Perspectives: Research and Creative Activities at SIUC, Fall 2004


Souped-Up Beans

Brian Klubek's twist on an old crop management technique is capable of boosting soybean yields an astonishing 15 to 29 percent in a good year, but he's not satisfied.

Brian Klubek inoculates soybeans with a mix of three bacteria

Now the SIUC soil microbiologist is trying another twist, hoping to make those yields more reliable while fighting fungal disease in soybeans as well.

The management technique, called inoculation, involves coating soybean seed with bacteria that churn out nitrogen, a mineral the plants need to be highly productive.

Inoculation works well in fields that have not been planted to soybeans for a long time. But fields where farmers grow beans year after year host native populations of nitrogen-producing bacteria that often reach the roots first.

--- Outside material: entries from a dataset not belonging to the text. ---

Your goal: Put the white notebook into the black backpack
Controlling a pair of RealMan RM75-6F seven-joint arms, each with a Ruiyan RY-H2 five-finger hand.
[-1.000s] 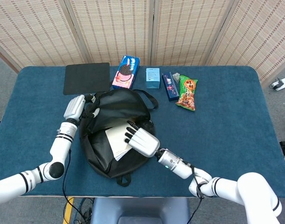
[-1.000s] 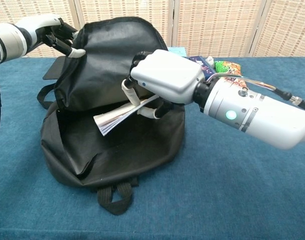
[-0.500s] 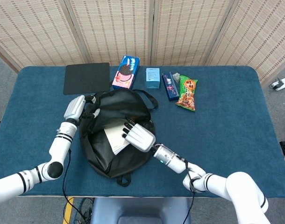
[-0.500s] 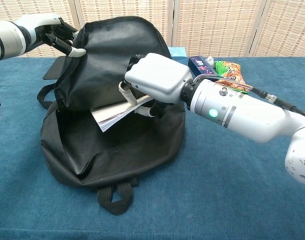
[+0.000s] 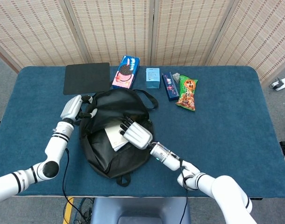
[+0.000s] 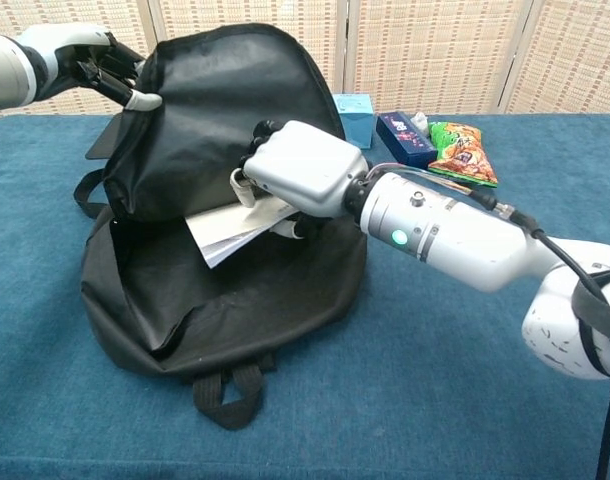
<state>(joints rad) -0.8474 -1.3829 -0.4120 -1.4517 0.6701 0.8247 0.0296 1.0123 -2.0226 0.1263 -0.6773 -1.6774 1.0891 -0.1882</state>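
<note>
Blue cloth covered the table (image 5: 226, 140), with woven screen panels (image 5: 180, 28) standing behind its far edge.

Nearest to us, we saw our right arm reach across the front of the black backpack (image 6: 225, 300), which lay on the table with its mouth open toward our left. Our right hand (image 6: 297, 170) gripped the white notebook (image 6: 230, 228), fingers curled over its upper face and others under it. The notebook was tilted, its far end inside the backpack's opening and its near corner projecting over the lower lip.

Beyond it, our left hand (image 6: 100, 70) pinched the upper flap of the backpack at its left edge and held it raised, so the flap stood up and hid the interior behind it in the chest view.

A loose strap loop (image 5: 149, 99) lay against the backpack's far right side. Behind the backpack, well apart from it, a row lay along the far edge: a black pad (image 5: 86, 78), a pink cookie box (image 5: 125, 72), a light blue box (image 5: 153, 77), a dark blue box (image 5: 168, 86) and a green snack bag (image 5: 187, 92).

Compared with the earlier frames, we noted that the right hand and notebook had shifted further left into the opening, and the left hand had drawn the flap slightly left and higher.
</note>
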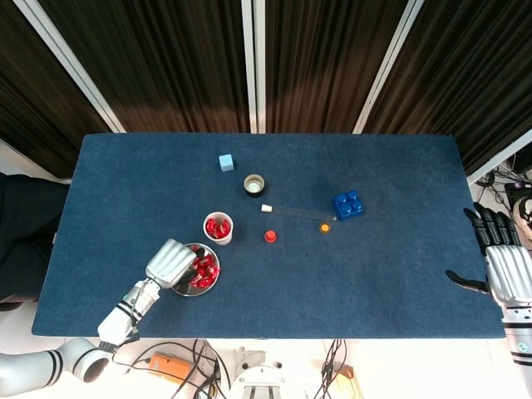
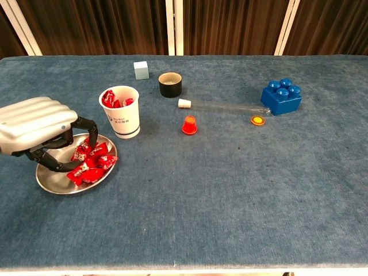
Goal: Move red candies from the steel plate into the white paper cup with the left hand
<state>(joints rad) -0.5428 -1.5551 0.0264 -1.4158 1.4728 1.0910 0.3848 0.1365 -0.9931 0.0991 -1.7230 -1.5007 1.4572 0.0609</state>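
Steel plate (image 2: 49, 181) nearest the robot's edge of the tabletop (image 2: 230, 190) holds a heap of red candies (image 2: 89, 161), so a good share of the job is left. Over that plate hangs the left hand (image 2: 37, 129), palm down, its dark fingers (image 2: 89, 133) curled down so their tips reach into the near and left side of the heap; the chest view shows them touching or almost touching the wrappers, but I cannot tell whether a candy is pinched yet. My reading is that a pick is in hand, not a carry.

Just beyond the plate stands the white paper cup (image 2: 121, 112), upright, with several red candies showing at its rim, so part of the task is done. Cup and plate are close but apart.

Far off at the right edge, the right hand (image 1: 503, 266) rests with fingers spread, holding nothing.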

These native strains are more aggressive, crowding out the laboratory-inoculated strains, but they aren't as effective at providing the soybean plants with nitrogen.

In order to give his nitrogen-producing bacteria an edge, Klubek turned to another soil bacterium, Streptomyces kanamyceticus, that makes its own antibiotic.

"The antibiotic doesn't kill the native bacteria--it just slows them down a little," he says.

After developing strains of nitrogen-producing bacteria that tolerate exposure to the antibiotic, Klubek and former master's student Amelia Gregor began inoculating soybean seed with both the nitrogen-producing bacteria and the antibiotic-producing bacteria.

The microbe combo turned out to be a dynamic duo. In field tests a few years back, Klubek and Gregor achieved soybean yield increases of 15 to 29 percent with it.

In 2002, Greg Kurwicki, a Nashville, Ill., farmer who had read about Klubek's work, asked if he could use the combination in a demonstration plot on his land. "The inoculated soybeans out-yielded the other varieties he was testing, even though Ma Nature was not very good to us in 2002," Klubek says.

"He got a 17 percent increase in yield. While most of his [soybean] varieties were averaging 21 to 22 bushels per acre--that's how dry it was that year (typical yields for Southern Illinois are 40-45 bushels per acre)--the ones he inoculated with my bugs produced 28 bushels per acre."

Still, Klubek's inoculant mix does not always perform better than standard soybeans when environmental conditions are less than ideal. SIUC test plots didn't produce yield increases in 2002 and 2003, which were very dry years.

"We have shown good root nodule occupancy [by his strain of nitrogen-producing bacteria], and an increase in leaf nitrogen content," says Klubek. "But we don't yet have the consistency we're looking for."

So he and current master's student Chad LaMontagne have begun experimenting with adding a third inoculant to the mix: another type of root-dwelling bacterium with a number of helpful habits.

"They are reported to enhance or stimulate more rapid seed germination and root development, and they're also reported to be antagonistic to fungal pathogens like SDS (Sudden Death Syndrome), which offers an additional advantage," Klubek says of these microbes.

The two researchers are testing various combinations of two of the nitrogen-producing bacterial strains Klubek developed, the antibiotic-producing bacteria, and the growth-promoting bacteria.

"As far as I know, we're the only ones using three different organisms in inoculation," Klubek says. "It's a first."

They're also adding some ingredients to the inoculant mix--sucrose, glutamic acid, and an organic complex that keeps iron soluble--all aimed at helping the microbes thrive. And they're adding a second soybean variety to the testing, to see if results obtained with the one hold true for the other.

If all goes well, the souped-up soybeans will eventually be patented and licensed for commercial sales.